Linux guest problems on new Haswell-EP processors

spirit · Jul 8, 2015

mstrent said:
What kind of storage are you folks running? At the moment I'm using local storage: RAID6 on 10k SAS drives with the Dell Perc 6i.

Servers are two Dell 2970's (AMD) and one 2950 (Intel) and all three boxes are exhibiting this hanging bug. All firmware is up-to-date.

local ssd, netapp san through nfs, zfs san && ceph cluster.
don't have any problem.

all my linux guests are debian with kernel 3.x, virtio or virtio-scsi disk.

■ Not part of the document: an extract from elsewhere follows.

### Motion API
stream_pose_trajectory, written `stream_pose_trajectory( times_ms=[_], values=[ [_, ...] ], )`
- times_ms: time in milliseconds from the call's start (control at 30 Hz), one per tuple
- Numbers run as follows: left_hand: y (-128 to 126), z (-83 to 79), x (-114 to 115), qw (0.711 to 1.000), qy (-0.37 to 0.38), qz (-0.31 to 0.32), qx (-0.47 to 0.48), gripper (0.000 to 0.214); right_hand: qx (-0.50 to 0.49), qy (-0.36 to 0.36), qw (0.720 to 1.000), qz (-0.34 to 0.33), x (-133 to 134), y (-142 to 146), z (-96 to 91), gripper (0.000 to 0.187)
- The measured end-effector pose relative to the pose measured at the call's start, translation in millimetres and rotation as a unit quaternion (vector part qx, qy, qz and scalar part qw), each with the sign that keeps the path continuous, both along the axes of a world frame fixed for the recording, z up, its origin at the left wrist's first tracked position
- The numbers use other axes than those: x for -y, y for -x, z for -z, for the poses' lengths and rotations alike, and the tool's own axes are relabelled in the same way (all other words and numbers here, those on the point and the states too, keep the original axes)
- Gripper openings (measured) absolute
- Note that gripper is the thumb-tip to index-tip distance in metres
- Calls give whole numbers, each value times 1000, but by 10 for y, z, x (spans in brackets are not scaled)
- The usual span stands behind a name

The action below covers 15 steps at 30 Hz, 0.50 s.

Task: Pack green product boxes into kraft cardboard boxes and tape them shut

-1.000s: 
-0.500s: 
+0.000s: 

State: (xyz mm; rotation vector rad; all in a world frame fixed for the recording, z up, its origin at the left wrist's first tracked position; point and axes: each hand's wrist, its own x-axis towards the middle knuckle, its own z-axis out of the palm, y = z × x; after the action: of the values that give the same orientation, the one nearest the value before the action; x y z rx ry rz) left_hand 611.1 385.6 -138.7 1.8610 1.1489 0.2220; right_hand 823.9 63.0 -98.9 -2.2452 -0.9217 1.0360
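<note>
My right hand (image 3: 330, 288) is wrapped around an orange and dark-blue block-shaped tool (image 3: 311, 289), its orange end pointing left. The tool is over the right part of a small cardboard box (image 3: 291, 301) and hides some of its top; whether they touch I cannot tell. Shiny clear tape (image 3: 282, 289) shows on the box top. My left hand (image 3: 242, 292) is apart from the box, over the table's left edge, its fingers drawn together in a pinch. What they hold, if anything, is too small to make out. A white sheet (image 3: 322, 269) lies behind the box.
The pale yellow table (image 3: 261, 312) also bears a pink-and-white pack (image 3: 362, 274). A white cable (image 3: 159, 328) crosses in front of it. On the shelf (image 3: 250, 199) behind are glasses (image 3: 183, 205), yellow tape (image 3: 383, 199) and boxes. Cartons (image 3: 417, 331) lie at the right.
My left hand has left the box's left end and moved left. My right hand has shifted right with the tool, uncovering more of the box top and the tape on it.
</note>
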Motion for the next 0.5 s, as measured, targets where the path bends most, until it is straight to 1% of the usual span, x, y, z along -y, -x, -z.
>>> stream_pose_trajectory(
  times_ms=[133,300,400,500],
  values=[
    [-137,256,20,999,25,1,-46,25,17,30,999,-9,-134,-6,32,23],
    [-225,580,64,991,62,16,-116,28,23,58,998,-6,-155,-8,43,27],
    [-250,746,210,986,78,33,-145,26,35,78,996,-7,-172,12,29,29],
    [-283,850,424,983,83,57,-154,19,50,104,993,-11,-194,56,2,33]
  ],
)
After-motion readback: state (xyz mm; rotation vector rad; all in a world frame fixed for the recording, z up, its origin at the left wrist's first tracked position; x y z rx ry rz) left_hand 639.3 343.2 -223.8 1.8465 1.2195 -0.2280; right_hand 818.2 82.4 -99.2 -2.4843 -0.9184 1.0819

One question : as your server are pretty old, is the battery of the perc6i ok ? (if not, you'll don't have writeback cache, and with raid6 it'll hurt a lot)

mstrent · Jul 8, 2015

spirit said:
One question : as your server are pretty old, is the battery of the perc6i ok ? (if not, you'll don't have writeback cache, and with raid6 it'll hurt a lot)

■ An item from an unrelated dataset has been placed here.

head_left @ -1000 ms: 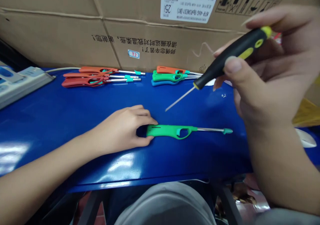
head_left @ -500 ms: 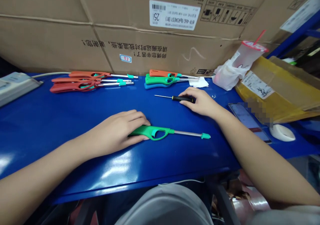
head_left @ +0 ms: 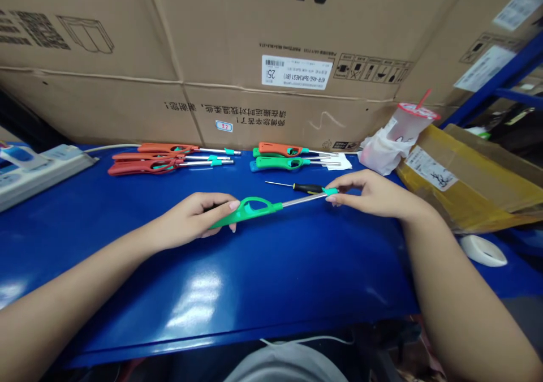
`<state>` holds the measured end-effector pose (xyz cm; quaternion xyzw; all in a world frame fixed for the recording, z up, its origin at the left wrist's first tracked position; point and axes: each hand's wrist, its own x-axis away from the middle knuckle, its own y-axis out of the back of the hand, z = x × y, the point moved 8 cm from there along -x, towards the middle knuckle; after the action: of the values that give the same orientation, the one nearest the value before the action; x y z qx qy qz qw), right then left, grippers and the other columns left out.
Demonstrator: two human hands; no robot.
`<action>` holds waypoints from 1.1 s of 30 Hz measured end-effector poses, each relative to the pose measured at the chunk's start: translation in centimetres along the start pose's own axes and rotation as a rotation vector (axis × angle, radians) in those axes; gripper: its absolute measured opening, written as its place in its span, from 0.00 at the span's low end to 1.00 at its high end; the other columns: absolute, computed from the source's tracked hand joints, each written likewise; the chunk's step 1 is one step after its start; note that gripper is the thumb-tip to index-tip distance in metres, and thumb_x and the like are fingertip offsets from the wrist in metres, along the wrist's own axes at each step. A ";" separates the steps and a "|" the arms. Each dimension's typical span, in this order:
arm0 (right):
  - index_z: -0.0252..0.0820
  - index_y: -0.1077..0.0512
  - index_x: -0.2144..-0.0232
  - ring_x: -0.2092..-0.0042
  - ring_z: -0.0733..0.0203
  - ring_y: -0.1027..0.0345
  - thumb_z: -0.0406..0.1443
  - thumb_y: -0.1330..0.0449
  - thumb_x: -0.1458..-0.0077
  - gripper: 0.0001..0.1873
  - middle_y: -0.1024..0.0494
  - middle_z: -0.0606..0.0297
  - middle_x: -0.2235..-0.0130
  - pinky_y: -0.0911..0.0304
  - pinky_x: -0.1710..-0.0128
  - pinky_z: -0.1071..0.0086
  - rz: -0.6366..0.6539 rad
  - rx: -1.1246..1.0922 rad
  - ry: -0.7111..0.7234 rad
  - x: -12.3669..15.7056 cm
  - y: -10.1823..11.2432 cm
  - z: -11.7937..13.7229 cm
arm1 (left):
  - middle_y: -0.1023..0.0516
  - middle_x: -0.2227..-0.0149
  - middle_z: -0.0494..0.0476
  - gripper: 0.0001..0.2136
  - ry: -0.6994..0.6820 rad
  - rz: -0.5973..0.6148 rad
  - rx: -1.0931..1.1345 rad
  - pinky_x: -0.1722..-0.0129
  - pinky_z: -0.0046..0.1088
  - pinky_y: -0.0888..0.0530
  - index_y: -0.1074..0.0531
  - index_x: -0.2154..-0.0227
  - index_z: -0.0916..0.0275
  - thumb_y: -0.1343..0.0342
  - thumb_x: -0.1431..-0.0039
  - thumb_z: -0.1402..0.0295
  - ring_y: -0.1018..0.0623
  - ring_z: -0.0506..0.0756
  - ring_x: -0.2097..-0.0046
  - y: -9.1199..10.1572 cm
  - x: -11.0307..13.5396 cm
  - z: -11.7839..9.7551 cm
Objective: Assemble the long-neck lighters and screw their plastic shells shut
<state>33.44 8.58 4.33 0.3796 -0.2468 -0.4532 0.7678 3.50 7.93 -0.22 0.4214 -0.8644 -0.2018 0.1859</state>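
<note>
The left hand [head_left: 197, 218] is gripping the green lighter [head_left: 276, 207] by its handle; the right hand [head_left: 367, 194] is pinching its tip. Over the table [head_left: 305, 280], its long axis is running left-to-right, tip pointing right and slightly away.

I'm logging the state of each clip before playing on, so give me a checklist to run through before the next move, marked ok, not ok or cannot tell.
1. Left hand holding the green lighter by its handle: ok.
2. Right hand at the teal tip on the metal rod: ok, fingertips are on it.
3. Teal tip loose on the rod: cannot tell; fingers partly cover it.
4. Screwdriver in a hand: not ok; it lies on the blue table beyond the rod.
5. Other lighters apart from the held one: ok, in two groups near the carton.
</note>
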 end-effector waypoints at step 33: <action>0.39 0.28 0.66 0.73 0.62 0.40 0.33 0.52 0.27 0.16 0.27 0.65 0.70 0.51 0.71 0.66 -0.119 0.593 0.607 0.4 -9.4 9.0 | 0.24 0.78 0.55 0.24 0.162 0.138 0.365 0.86 0.19 0.48 0.22 0.70 0.67 0.38 0.38 0.46 0.42 0.42 0.84 -4.4 0.7 0.6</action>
<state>22.34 2.14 2.03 0.7136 -0.1070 -0.2741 0.6358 5.68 5.02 -2.80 0.4028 -0.8956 0.0060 0.1889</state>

Good question! Megacli reports battery status optimal on all servers.

mstrent · Jul 8, 2015

root@proxmox4:~# pveperf /var/lib/vz
CPU BOGOMIPS: 67029.36
REGEX/SECOND: 992711
HD SIZE: 1506.85 GB (/dev/mapper/pve-data)
BUFFERED READS: 379.42 MB/sec
AVERAGE SEEK TIME: 7.01 ms
FSYNCS/SECOND: 3189.62
DNS EXT: 218.45 ms
DNS INT: 3.02 ms (lewis.local)

spirit · Jul 9, 2015

yes, seem to be ok.

I'm using a lot of dell servers with different perc, and I sure that host kernel driver is pretty stable.

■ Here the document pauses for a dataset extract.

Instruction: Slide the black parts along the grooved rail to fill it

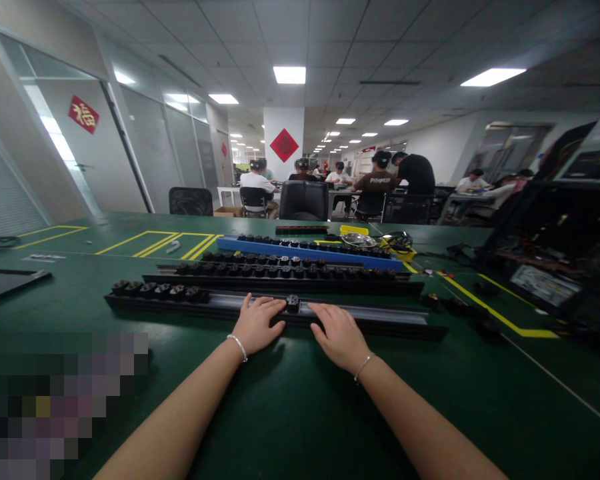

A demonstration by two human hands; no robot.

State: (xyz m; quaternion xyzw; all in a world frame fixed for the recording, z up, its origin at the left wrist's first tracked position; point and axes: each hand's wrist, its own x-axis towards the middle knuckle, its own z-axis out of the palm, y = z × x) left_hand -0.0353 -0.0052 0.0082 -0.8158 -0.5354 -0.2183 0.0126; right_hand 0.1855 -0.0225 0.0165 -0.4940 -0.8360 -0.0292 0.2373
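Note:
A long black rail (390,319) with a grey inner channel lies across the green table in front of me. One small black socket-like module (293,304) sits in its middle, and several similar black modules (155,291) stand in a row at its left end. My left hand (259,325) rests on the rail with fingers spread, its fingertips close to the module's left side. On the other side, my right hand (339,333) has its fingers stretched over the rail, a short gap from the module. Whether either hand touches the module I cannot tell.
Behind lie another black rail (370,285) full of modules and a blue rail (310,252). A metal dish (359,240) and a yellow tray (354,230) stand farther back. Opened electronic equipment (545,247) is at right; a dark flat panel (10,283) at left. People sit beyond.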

Can you do some test with something like a debian jessie vm, with recent kernel and virtio disk, and do some write benchmark ?

remark · Jul 9, 2015

I have same problem, both on Intel Xeon and AMD Opteron CPUs.
Intel Xeon E5620, AMD Opteron 6128

mstrent · Jul 9, 2015

Have you folks altered your guest VM i/o scheduler and/or timing of cron.daily (mlocate/logrotate)?

remark · Jul 10, 2015

mstrent said:
Have you folks altered your guest VM i/o scheduler and/or timing of cron.daily (mlocate/logrotate)?

No, I haven't. Default installation, only daemon config files change (httpd, DrWeb daemon, etc.)

robhost · Sep 13, 2015

We have the same issue on HP DL180gen9 with E5-2620v3. Any news on that?
We'll give kernel 3.10 a try now...

robhost · Sep 13, 2015

spirit said:
Do you have tried to use kernel 3.16 from wheezy-backports ?

I'm running it without any hang on more than 400 guests vms

Does the Wheezy backports 3.16 kernel still work for you, spirit? Then we'll give it a try.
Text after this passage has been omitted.